El la miró desafiante, dominándola con el placer que le entregaba. Rose envuelta en la escena solo atinó a desabrocharle el pantalón, cuando el se paró y le dijo que la esperara. Rose creyó que iba por un preservativo.

De la habitación le gritó para que fuera, Rose entró, sobre la cama había una máscara. Era una luna, con ojos tallados y redondos, pintados los iris de color rojo oscuro, con caracoles blancos de nariz. La boca hueca con el rictus caído. Rose saltó del susto dando vuelta la piscola. Luego de secarla, y con cara muy seria, él le explicó que esa era su máscara preferida. Era su trofeo de guerra, una reliquia de colección.

Se sacó la falda aun mojada y mientras el colgaba la máscara ella se tendió en la cama. Él se puso encima y le sacó el calzón, la blusa, el sostén. Comenzó a besarle, los pies, masajeándoselos, chupándole cada dedo, succionándolos. Luego subió con langüetazos hacia su sexo, y lo lamió de un extremo a otro. Ella no podía más de placer, tanto, que se empezó a sentir mareada, su vista se puso nublada, era demasiado, algo debió tener la piscola, y cayó en sueño.

Cuando despertó seguía desnuda y tenía cada extremidad amarrada en una esquina de la cama. Se sintió aturdida y le costó enfocar. Miró la muralla, las máscaras emergían como caras dolientes hacia ella.

El entró a la habitación, tomó una pantorrilla de Rose y le hizo cariño. Serio le explicó “Hoy es la noche de luna nueva, cuando los espíritus salen a bendecir a los guerreros antes a la gran batalla, pero para eso los espíritus necesitan consagrar su alma y alimentarse”.
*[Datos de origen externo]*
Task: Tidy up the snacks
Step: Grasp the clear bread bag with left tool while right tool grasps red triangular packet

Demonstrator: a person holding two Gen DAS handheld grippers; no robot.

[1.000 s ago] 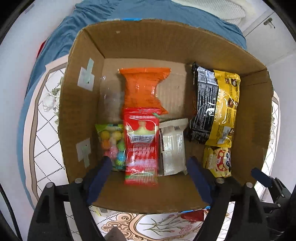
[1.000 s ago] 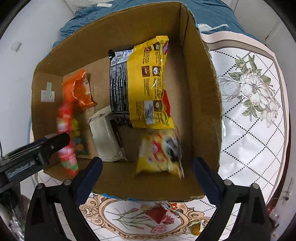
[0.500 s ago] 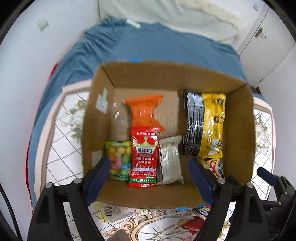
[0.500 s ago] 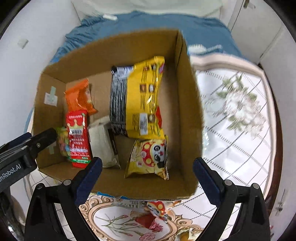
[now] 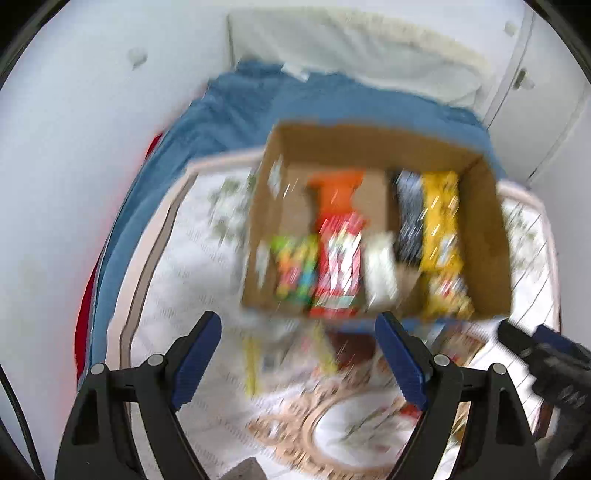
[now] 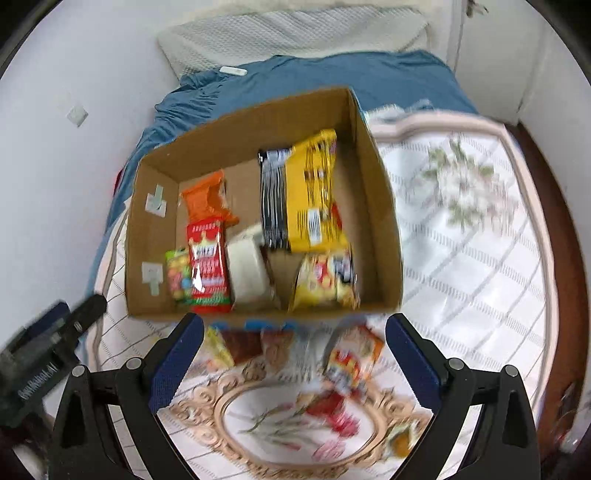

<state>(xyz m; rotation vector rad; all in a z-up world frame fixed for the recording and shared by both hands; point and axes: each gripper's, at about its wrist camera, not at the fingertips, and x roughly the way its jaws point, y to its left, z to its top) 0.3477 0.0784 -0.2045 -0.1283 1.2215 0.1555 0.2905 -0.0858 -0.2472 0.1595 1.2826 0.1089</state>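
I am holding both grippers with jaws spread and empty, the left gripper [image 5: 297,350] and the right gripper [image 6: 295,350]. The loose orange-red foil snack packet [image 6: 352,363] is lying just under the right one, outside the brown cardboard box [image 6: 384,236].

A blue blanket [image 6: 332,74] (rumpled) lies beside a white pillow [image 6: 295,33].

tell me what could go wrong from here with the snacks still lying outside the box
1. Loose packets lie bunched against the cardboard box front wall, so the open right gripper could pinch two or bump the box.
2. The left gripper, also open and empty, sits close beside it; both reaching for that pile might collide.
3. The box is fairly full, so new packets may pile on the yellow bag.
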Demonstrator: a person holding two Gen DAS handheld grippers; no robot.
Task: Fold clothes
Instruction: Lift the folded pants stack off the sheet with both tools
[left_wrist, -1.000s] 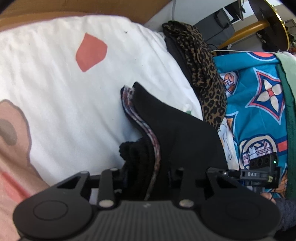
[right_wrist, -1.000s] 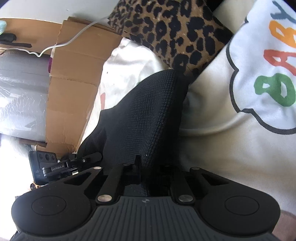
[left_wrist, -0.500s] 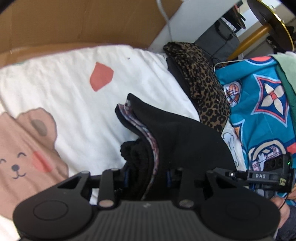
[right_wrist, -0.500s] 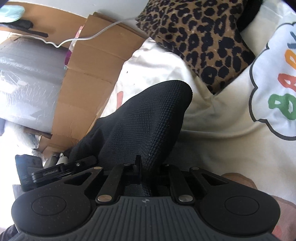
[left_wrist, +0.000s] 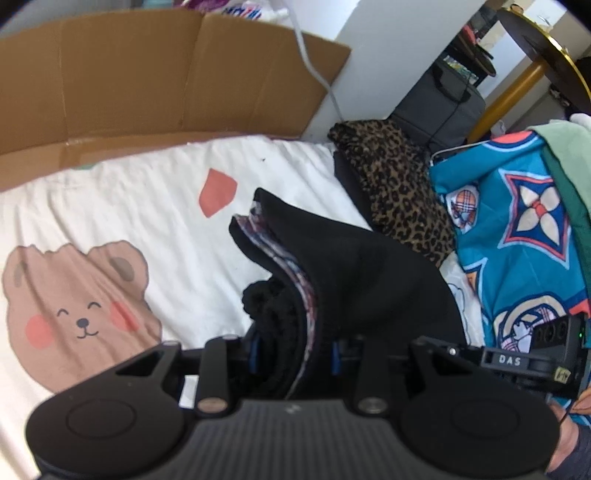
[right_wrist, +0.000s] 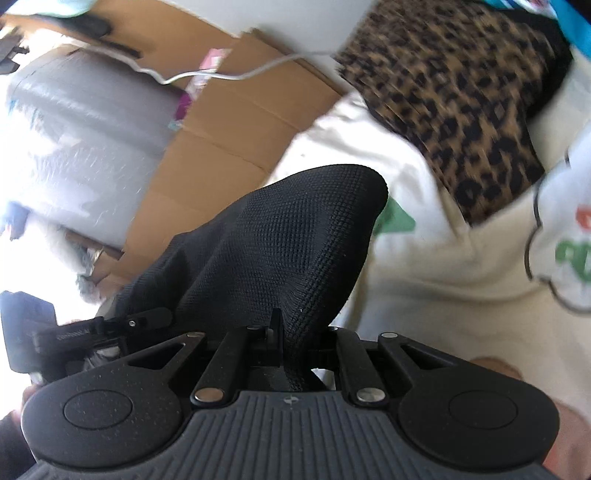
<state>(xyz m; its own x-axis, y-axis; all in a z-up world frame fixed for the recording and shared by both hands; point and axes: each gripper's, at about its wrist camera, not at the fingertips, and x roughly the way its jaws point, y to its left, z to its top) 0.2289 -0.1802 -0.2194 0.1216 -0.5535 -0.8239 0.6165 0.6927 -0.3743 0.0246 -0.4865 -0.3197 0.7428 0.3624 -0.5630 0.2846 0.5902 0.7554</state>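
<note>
Left wrist view: open white sheet (left_wrist: 155, 206) lay left of the black garment (left_wrist: 354, 269); a leopard-print cloth (left_wrist: 402, 188) crowded its right. The left claw (left_wrist: 291, 354) was clamped on the garment's bunched layers.

Right wrist view: cardboard (right_wrist: 229, 122) bordered the bed. The right claw (right_wrist: 291, 347) pinched the black garment (right_wrist: 288, 236), raised above the sheet.

"DAS" stands on the black device (left_wrist: 517, 360) at the right edge.
</note>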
A Rose le corrían las lágrimas, él la retó y le dijo que no le servía su llanto. Le explicó que era afortunada, que su sangre alimentaría a los espíritus. Sacó un cuchillo, le tomó delicadamente la planta del pie y suavemente lo enterró hasta que salió un hilo de sangre. Con la otra mano le acariciaba el empeine. Entonces tomó la máscara que le había mostrado, y comenzó a esparcir la sangre en los ojos ya rojos. Probablemente los tiñó con sangre de otra mujer, pensó Rose. Repitió palabras indescifrables mientras hacía su ritual. Como no era suficiente sangre, le tomó el otro pie. Masajeó tiernamente su planta, le dio unos besos, mientras le decía que se relajara, que nada iba a pasar, que ella era perfecta, que su vagina era joven al igual que su sangre, que lo había comprobado en el living.

Rose parpadeó.

Sintió la goma de la zapatilla rozar el piso al acercarse a la puerta. Abrió él entusiasmado. ¿Cómo estás? ¿Te costó mucho llegar? Rose guardó por dos minutos sus palabras, estaba asombrada mirando el departamento, cerró fuerte sus ojos, evitando la mirada.